Behind the Scenes

Well, the menu won’t work properly without at least one post in the category, so I’d best stick something useful here.

Currently, the Spin Doctor code only works with the B3000N, as recent badge software releases are slightly more tolerant to “bad datagrams” from the server than older variants. As for what that code can do, it’s very advanced! It can:

  • Respond to the badge’s initial ping and make it send an ACK.
  • Crash the badge.
  • Force the badge into an “updater mode” that fails to connect to the update server.
  • Turn the badge off.

As you can see, it’s highly advanced and has close feature-parity with the OEM Voice Server.

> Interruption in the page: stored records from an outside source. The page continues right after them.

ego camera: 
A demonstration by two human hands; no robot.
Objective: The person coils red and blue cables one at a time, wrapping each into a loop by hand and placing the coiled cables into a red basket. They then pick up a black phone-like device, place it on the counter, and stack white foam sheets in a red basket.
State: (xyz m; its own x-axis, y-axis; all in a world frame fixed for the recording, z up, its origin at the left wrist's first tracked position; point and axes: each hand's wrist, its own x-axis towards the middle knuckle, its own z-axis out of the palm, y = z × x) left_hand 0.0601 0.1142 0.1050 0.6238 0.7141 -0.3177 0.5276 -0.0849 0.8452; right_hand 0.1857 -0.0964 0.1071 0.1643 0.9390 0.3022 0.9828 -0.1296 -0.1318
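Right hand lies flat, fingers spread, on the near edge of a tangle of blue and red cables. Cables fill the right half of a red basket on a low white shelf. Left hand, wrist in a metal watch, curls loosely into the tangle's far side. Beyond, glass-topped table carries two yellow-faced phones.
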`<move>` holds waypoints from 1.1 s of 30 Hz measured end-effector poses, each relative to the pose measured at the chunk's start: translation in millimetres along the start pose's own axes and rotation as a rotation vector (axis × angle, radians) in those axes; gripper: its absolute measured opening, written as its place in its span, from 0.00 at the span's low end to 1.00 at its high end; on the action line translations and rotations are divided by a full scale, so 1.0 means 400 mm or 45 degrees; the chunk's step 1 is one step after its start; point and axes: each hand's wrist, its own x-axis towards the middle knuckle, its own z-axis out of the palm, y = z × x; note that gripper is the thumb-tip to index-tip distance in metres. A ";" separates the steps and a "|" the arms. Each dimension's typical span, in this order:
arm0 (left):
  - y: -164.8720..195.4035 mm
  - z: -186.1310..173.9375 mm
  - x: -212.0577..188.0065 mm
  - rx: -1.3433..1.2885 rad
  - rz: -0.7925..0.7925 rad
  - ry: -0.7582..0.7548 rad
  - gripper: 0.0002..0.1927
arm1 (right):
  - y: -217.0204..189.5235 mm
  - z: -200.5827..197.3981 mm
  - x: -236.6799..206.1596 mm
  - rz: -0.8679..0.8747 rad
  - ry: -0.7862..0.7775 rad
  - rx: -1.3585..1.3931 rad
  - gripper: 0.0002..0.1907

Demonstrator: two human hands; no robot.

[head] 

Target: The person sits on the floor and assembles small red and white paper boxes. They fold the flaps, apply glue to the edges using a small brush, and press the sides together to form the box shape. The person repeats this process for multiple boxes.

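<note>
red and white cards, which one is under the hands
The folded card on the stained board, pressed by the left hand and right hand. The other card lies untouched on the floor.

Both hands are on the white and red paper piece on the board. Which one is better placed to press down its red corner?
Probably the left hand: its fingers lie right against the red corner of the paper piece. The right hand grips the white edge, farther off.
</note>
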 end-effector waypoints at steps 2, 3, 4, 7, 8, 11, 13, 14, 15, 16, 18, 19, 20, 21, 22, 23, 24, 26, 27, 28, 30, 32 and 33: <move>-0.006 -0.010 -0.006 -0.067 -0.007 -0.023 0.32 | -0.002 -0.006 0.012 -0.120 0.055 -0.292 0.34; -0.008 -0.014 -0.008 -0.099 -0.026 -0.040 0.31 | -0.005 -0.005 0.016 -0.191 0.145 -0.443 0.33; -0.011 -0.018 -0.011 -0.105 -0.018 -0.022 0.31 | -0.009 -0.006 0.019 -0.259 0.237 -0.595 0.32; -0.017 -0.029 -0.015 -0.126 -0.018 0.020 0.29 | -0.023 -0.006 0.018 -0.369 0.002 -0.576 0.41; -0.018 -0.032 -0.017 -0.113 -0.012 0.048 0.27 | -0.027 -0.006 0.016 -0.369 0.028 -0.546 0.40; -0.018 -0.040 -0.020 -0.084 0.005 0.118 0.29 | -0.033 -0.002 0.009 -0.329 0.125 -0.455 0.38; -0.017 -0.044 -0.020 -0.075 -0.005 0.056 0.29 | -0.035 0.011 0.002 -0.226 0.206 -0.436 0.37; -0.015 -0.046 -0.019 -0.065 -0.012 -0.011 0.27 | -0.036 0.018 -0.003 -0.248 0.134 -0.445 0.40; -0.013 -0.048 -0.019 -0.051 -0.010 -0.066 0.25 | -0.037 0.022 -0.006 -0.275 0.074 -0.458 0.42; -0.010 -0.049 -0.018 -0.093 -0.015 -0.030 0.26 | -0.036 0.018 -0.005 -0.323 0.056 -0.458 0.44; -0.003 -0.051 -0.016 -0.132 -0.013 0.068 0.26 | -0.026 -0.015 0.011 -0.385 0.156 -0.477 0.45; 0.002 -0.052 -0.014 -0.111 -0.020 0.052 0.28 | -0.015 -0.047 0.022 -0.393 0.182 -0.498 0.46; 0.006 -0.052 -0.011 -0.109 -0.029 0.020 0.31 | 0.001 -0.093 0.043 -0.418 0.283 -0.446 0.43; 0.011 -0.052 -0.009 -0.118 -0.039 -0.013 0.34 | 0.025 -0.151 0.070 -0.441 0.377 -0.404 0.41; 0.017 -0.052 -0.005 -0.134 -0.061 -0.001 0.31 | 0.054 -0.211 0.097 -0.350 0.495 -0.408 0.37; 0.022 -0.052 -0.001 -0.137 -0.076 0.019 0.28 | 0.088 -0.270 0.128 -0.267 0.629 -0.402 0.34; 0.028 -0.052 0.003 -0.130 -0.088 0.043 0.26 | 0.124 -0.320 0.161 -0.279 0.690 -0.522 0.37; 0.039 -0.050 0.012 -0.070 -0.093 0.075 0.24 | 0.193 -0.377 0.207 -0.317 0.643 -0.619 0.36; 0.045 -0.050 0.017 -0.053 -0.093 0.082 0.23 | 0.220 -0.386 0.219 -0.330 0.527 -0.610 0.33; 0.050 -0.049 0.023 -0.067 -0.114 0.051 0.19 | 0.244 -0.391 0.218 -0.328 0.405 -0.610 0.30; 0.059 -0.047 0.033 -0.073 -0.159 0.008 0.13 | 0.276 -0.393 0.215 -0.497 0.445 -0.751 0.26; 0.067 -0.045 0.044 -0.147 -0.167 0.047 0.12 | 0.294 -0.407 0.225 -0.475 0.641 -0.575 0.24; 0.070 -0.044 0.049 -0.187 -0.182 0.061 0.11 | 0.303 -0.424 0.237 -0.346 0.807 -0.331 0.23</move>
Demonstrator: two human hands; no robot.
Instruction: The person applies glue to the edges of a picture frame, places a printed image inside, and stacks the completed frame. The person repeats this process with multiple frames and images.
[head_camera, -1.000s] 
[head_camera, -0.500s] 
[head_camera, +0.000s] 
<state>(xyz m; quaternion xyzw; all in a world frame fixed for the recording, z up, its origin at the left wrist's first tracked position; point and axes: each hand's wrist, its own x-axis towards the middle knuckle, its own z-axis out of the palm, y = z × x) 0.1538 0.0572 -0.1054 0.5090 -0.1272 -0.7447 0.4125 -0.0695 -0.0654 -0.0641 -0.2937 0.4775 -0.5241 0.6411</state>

It’s naturally not ready to be made public. But, for a little more information –

The current generation of the code is written in NodeJS, following the traditional model of “scripted boilerplate, handing off to more comprehensive native code for difficult math”. The voice server is very rudimentary, but the model is currently based around a command and control thread which integrates user management, which will hand off to separate threads for RTP and audio conversion, inferencing and interpretation.

There is also a goal to try and write the badge control protocol into it’s own API – I’m hoping the badge isn’t completely tightly coupled to the genie model – and that calls and conferences could be instantiated by the server without a speech-to-text concept ever being applied. This could allow for other use-cases outside of the “Picard to Riker” default.